Compare 4 files line by line to see if they match

2019-09-20 02:15发布

问题:

I'm trying to compare 4 text files for counts in each line:

file1.txt:
32
44
75
22
88

file2.txt
32
44
75
22
88

file3.txt
11
44
75
22
77

file4.txt
    32
    44
    75
    22
    88

each line represents a title

line1 = customerID count
line2 = employeeID count
line3 = active_users
line4 = inactive_users
line5 = deleted_users

I'm trying to compare file2.txt, file3.txt and file4.txt with file1.txt; file1.txt will always have the correct counts.

Example: Since file2.txt matches exactly line by line to file1.txt in the example above then i'm trying to output "file2.txt is good" but since file3.txt line1 and line5 do not match to file1.txt I'm trying to output "customerID for file3.txt does not match by 21 records", (i.e. 32 - 11 = 21), and "deleted_users in file3.txt does not match by 11 records", (88 - 77 = 11).
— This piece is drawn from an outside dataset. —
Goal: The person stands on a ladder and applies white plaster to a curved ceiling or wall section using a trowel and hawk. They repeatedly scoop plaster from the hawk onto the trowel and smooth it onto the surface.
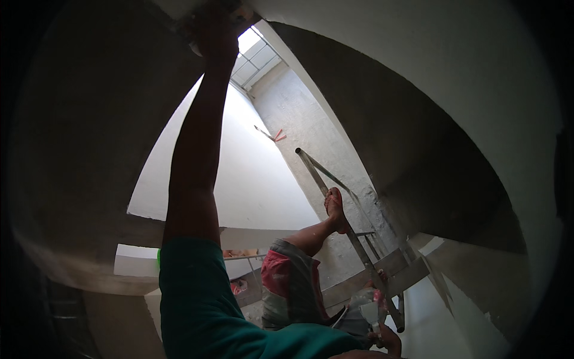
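Hand (214, 33) by dim surface (98, 125), white wall (257, 179) beyond

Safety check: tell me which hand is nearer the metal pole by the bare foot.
Right. The right hand is near the lower end of the pole; the left hand is raised, up and left of the pole's top.

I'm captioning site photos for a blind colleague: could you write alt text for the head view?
A raised, teal-sleeved arm ends high up in a left hand, too shadowed to show its grip. Lower down, a bare foot rests on a metal frame, with a rough grey wall behind.
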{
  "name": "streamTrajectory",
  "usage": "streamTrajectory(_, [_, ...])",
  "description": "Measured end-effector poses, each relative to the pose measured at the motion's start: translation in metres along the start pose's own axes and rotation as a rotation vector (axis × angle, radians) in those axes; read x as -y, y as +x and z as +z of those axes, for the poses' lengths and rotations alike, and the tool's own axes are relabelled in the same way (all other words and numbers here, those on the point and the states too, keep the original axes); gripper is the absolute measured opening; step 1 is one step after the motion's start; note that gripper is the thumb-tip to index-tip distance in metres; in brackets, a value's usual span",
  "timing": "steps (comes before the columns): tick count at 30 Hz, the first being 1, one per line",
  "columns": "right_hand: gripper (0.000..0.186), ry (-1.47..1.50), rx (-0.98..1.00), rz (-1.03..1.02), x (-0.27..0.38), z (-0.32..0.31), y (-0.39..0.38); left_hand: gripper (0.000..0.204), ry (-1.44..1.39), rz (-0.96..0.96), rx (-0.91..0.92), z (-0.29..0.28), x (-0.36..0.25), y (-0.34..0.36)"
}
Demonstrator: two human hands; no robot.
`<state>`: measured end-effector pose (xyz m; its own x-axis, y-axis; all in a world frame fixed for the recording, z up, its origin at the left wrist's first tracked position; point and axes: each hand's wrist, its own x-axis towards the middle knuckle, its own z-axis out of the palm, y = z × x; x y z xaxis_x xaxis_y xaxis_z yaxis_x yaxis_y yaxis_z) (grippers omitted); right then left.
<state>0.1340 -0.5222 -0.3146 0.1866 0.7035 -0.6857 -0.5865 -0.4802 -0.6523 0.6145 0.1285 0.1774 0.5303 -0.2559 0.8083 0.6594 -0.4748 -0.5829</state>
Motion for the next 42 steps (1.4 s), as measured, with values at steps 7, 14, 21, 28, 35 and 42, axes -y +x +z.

If shell is easier then that is fine too.

回答1:

One way to process files by lines in parallel

use warnings;
use strict;
use feature 'say';

my @files = @ARGV;
#my @files = map { $_ . '.txt' } qw(f1 f2 f3 f4);  # my test files' names

# Open all files, filehandles in @fhs
my @fhs = map { open my $fh, '<', $_  or die "Can't open $_: $!"; $fh } @files;

# For reporting, enumerate file names
my %files = map { $_ => $files[$_] } 0..$#files;

# Process (compare) the same line from all files       
my $line_cnt;
LINE: while ( my @line = map { my $line = <$_>; $line } @fhs )
{
    defined || last LINE for @line;
    ++$line_cnt;
    s/(?:^\s+|\s+$)//g for @line;
    for my $i (1..$#line) {
        if ($line[0] != $line[$i]) { 
            say "File $files[$i] differs at line $line_cnt"; 
        }
    }
}

This compares the whole line by == (after leading and trailing spaces are stripped), since it is a given that each line carries a single number which need be compared.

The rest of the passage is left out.